La centrale nucleare di Caorso, la più grande fra quelle realizzate in Italia, costruita negli anni ‘70 sulla riva destra del fiume Po, ha funzionato con produzione di energia da dicembre 1981 ed è ferma dall’ ottobre 1986, per la quarta ricarica del combustibile; a seguito del referendum sul nucleare del 1987 non è stata più riavviata. Nel 1990 è stato altresì deciso di fermarne definitivamente l’esercizio commerciale.
Con il DM M.I.C.A. del 4 agosto 2000 sono state autorizzate attività preliminari alla disattivazione: è stata effettuata la decontaminazione del circuito primario, sono stati smantellati i sistemi contenuti all’interno dell’Edificio Turbina, sono state demolite le torri di raffreddamento dell’Edificio Torri RHR, è stato demolito l’Edificio Off-Gas e nel 2010 si sono conclusi i trasporti di tutti i 1.032 elementi di combustibile esaurito all’impianto di ritrattamento Areva di La Hague (Francia).
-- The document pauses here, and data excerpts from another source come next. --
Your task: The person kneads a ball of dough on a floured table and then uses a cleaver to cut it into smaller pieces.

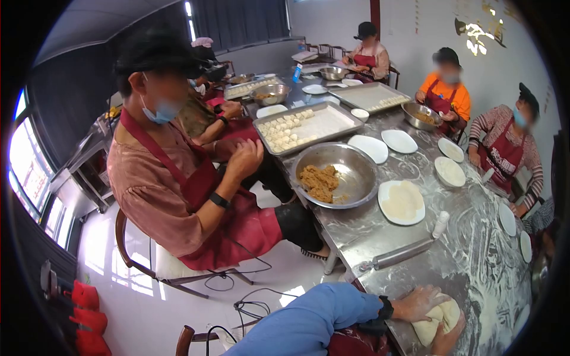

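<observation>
Off to the left, a co-worker [157,169] in a maroon apron sits side-on to the steel bench [350,237], hands [246,159] raised near the chest; I can't make out what those fingers hold. Just past them lies a rectangular metal tray [326,121], pale dumplings [279,133] in rows over its left part. Then comes a wide stainless mixing bowl [362,178] with brown filling [319,181] heaped toward its left side, and near it a white plate [383,204] spread with flour. Below that plate a rolling pin [404,254] lies slantwise, its upper end whitened. At the near edge of the bench, below the rolling pin, rests a lump of dough [436,314] — the blue-sleeved worker's left hand [417,302] has its fingers curled over one side of it, while the right hand [448,339] grips it from the near side. Further right, flour is smeared across the metal — a white bowl of flour [450,172] stands beyond, and a co-worker in striped sleeves [504,142] sits at the far side, near a white plate [507,219].
</observation>
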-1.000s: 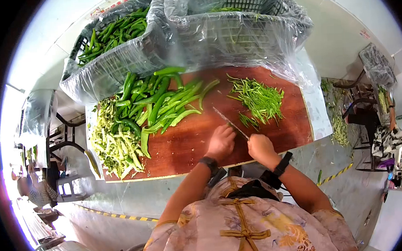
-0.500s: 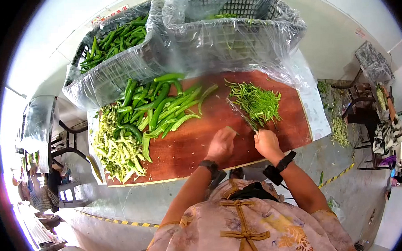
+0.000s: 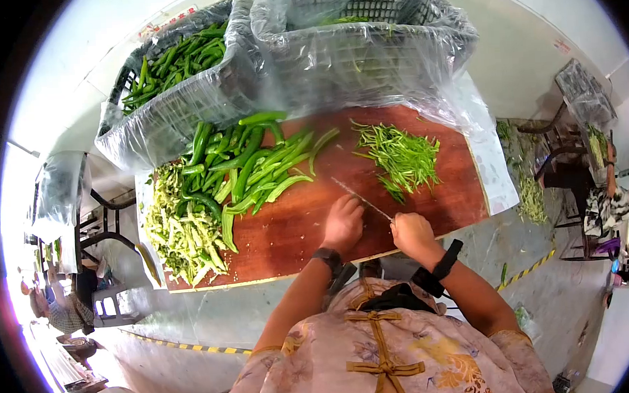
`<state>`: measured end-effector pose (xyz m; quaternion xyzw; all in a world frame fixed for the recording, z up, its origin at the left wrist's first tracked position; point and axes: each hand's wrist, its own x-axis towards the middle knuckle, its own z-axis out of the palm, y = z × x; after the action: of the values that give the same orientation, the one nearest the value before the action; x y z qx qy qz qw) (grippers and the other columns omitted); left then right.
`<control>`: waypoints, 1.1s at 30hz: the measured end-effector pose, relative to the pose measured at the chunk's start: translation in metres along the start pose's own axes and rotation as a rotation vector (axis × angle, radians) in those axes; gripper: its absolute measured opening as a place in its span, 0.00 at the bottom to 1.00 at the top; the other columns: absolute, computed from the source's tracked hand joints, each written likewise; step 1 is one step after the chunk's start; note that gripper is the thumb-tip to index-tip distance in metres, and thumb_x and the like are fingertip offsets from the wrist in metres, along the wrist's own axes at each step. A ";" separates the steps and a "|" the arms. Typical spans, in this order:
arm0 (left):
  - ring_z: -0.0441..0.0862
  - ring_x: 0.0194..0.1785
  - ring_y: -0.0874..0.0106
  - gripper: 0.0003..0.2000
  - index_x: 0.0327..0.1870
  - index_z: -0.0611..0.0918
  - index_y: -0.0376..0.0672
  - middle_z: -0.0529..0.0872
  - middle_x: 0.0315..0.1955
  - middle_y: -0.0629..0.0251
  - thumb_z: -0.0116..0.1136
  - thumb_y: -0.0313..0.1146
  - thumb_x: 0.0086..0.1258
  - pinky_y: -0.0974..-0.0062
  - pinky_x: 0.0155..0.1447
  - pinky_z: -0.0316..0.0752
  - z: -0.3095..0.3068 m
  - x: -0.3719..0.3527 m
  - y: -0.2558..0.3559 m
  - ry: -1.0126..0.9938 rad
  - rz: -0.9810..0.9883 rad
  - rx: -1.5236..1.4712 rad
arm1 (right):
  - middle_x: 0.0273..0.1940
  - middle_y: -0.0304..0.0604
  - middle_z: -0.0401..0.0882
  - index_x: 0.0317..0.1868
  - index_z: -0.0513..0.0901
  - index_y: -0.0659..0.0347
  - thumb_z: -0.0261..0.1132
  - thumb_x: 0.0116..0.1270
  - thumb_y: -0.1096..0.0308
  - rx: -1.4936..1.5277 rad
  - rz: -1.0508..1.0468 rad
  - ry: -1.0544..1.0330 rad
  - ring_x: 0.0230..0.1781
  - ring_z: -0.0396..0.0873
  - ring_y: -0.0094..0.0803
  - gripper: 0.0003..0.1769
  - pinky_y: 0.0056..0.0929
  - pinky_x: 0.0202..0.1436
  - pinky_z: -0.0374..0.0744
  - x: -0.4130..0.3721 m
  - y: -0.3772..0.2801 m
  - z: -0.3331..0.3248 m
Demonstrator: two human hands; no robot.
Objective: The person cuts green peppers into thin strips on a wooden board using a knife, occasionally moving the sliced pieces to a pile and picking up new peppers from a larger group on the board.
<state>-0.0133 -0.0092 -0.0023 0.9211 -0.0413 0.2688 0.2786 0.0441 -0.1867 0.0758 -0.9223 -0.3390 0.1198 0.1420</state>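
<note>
My right hand (image 3: 412, 234) is wrapped round the handle of a knife, whose thin blade (image 3: 364, 199) points up and to the left over the brown board (image 3: 288, 237). Just left of the blade, my left hand (image 3: 343, 223) rests low with its fingers curled; whatever lies under them is hidden. Beyond the knife lies a pile of thin green pepper strips (image 3: 401, 156). Whole and halved green peppers (image 3: 245, 164) are heaped on the left of the board. Pale pepper cores and scraps (image 3: 188, 235) form a mound at the left edge.
Behind the board stand two plastic-lined crates: the left crate (image 3: 175, 111) holds green peppers, the right crate (image 3: 364, 59) some green pieces. A person (image 3: 606, 202) sits at the right, another (image 3: 64, 309) at far left. Yellow-black tape (image 3: 187, 347) marks the floor.
The knife has swung left, away from the pepper strips, and its blade now lies close to my left hand. The pale green piece at my left fingertips no longer shows.
</note>
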 end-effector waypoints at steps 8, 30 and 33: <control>0.72 0.52 0.56 0.11 0.34 0.78 0.39 0.77 0.40 0.57 0.54 0.23 0.46 0.61 0.55 0.70 0.001 0.001 -0.002 0.007 0.017 -0.017 | 0.25 0.58 0.78 0.25 0.78 0.67 0.60 0.59 0.66 -0.019 -0.001 -0.071 0.29 0.78 0.55 0.11 0.50 0.34 0.76 0.015 -0.001 0.000; 0.73 0.51 0.56 0.14 0.40 0.80 0.38 0.78 0.42 0.58 0.54 0.20 0.51 0.63 0.54 0.71 0.000 0.003 0.004 0.024 -0.059 -0.008 | 0.25 0.57 0.78 0.26 0.78 0.66 0.61 0.59 0.66 0.024 0.031 0.047 0.29 0.77 0.56 0.11 0.49 0.34 0.76 0.003 0.009 -0.001; 0.74 0.50 0.56 0.12 0.38 0.80 0.38 0.78 0.43 0.58 0.53 0.20 0.50 0.62 0.54 0.71 0.001 0.001 0.001 0.024 -0.047 -0.022 | 0.25 0.57 0.78 0.27 0.78 0.66 0.61 0.59 0.66 0.017 0.016 0.017 0.28 0.78 0.56 0.10 0.49 0.34 0.76 0.002 0.006 -0.004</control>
<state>-0.0121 -0.0109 -0.0019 0.9154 -0.0193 0.2729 0.2953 0.0501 -0.1902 0.0770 -0.9246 -0.3296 0.1162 0.1517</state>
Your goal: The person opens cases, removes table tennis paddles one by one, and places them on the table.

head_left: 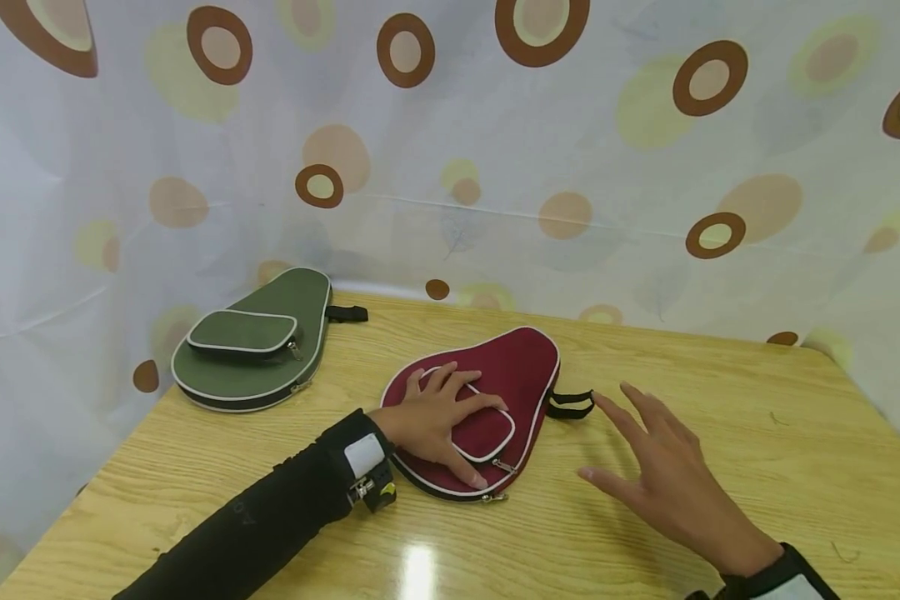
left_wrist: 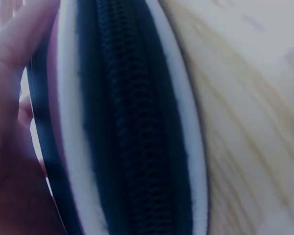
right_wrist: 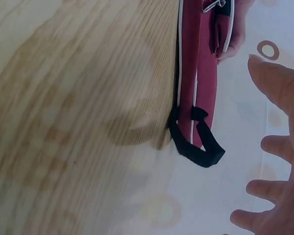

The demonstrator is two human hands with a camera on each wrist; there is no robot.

Rimane da effettuare il trattamento dei rifiuti pregressi, principalmente costituiti da resine a scambio ionico esaurite.
Con il DM Mi.S.E. del 10 febbraio 2014 Sogin è stata autorizzata all’esecuzione della disattivazione accelerata dell’impianto, fino al rilascio incondizionato del Sito.
L’attuale condizione di “disattivazione” nella quale è mantenuta la centrale comporta comunque la produzione e la conseguente emissione nell’ambiente di scarichi liquidi e aeriformi derivanti dall’attività di pulizia, lavaggio, ventilazione etc.

Scopo

Monitorare l’emissione di radioattività in aria e in acqua, nonché la produzione di rifiuti solidi, nelle normali condizioni di esercizio degli impianti nucleari.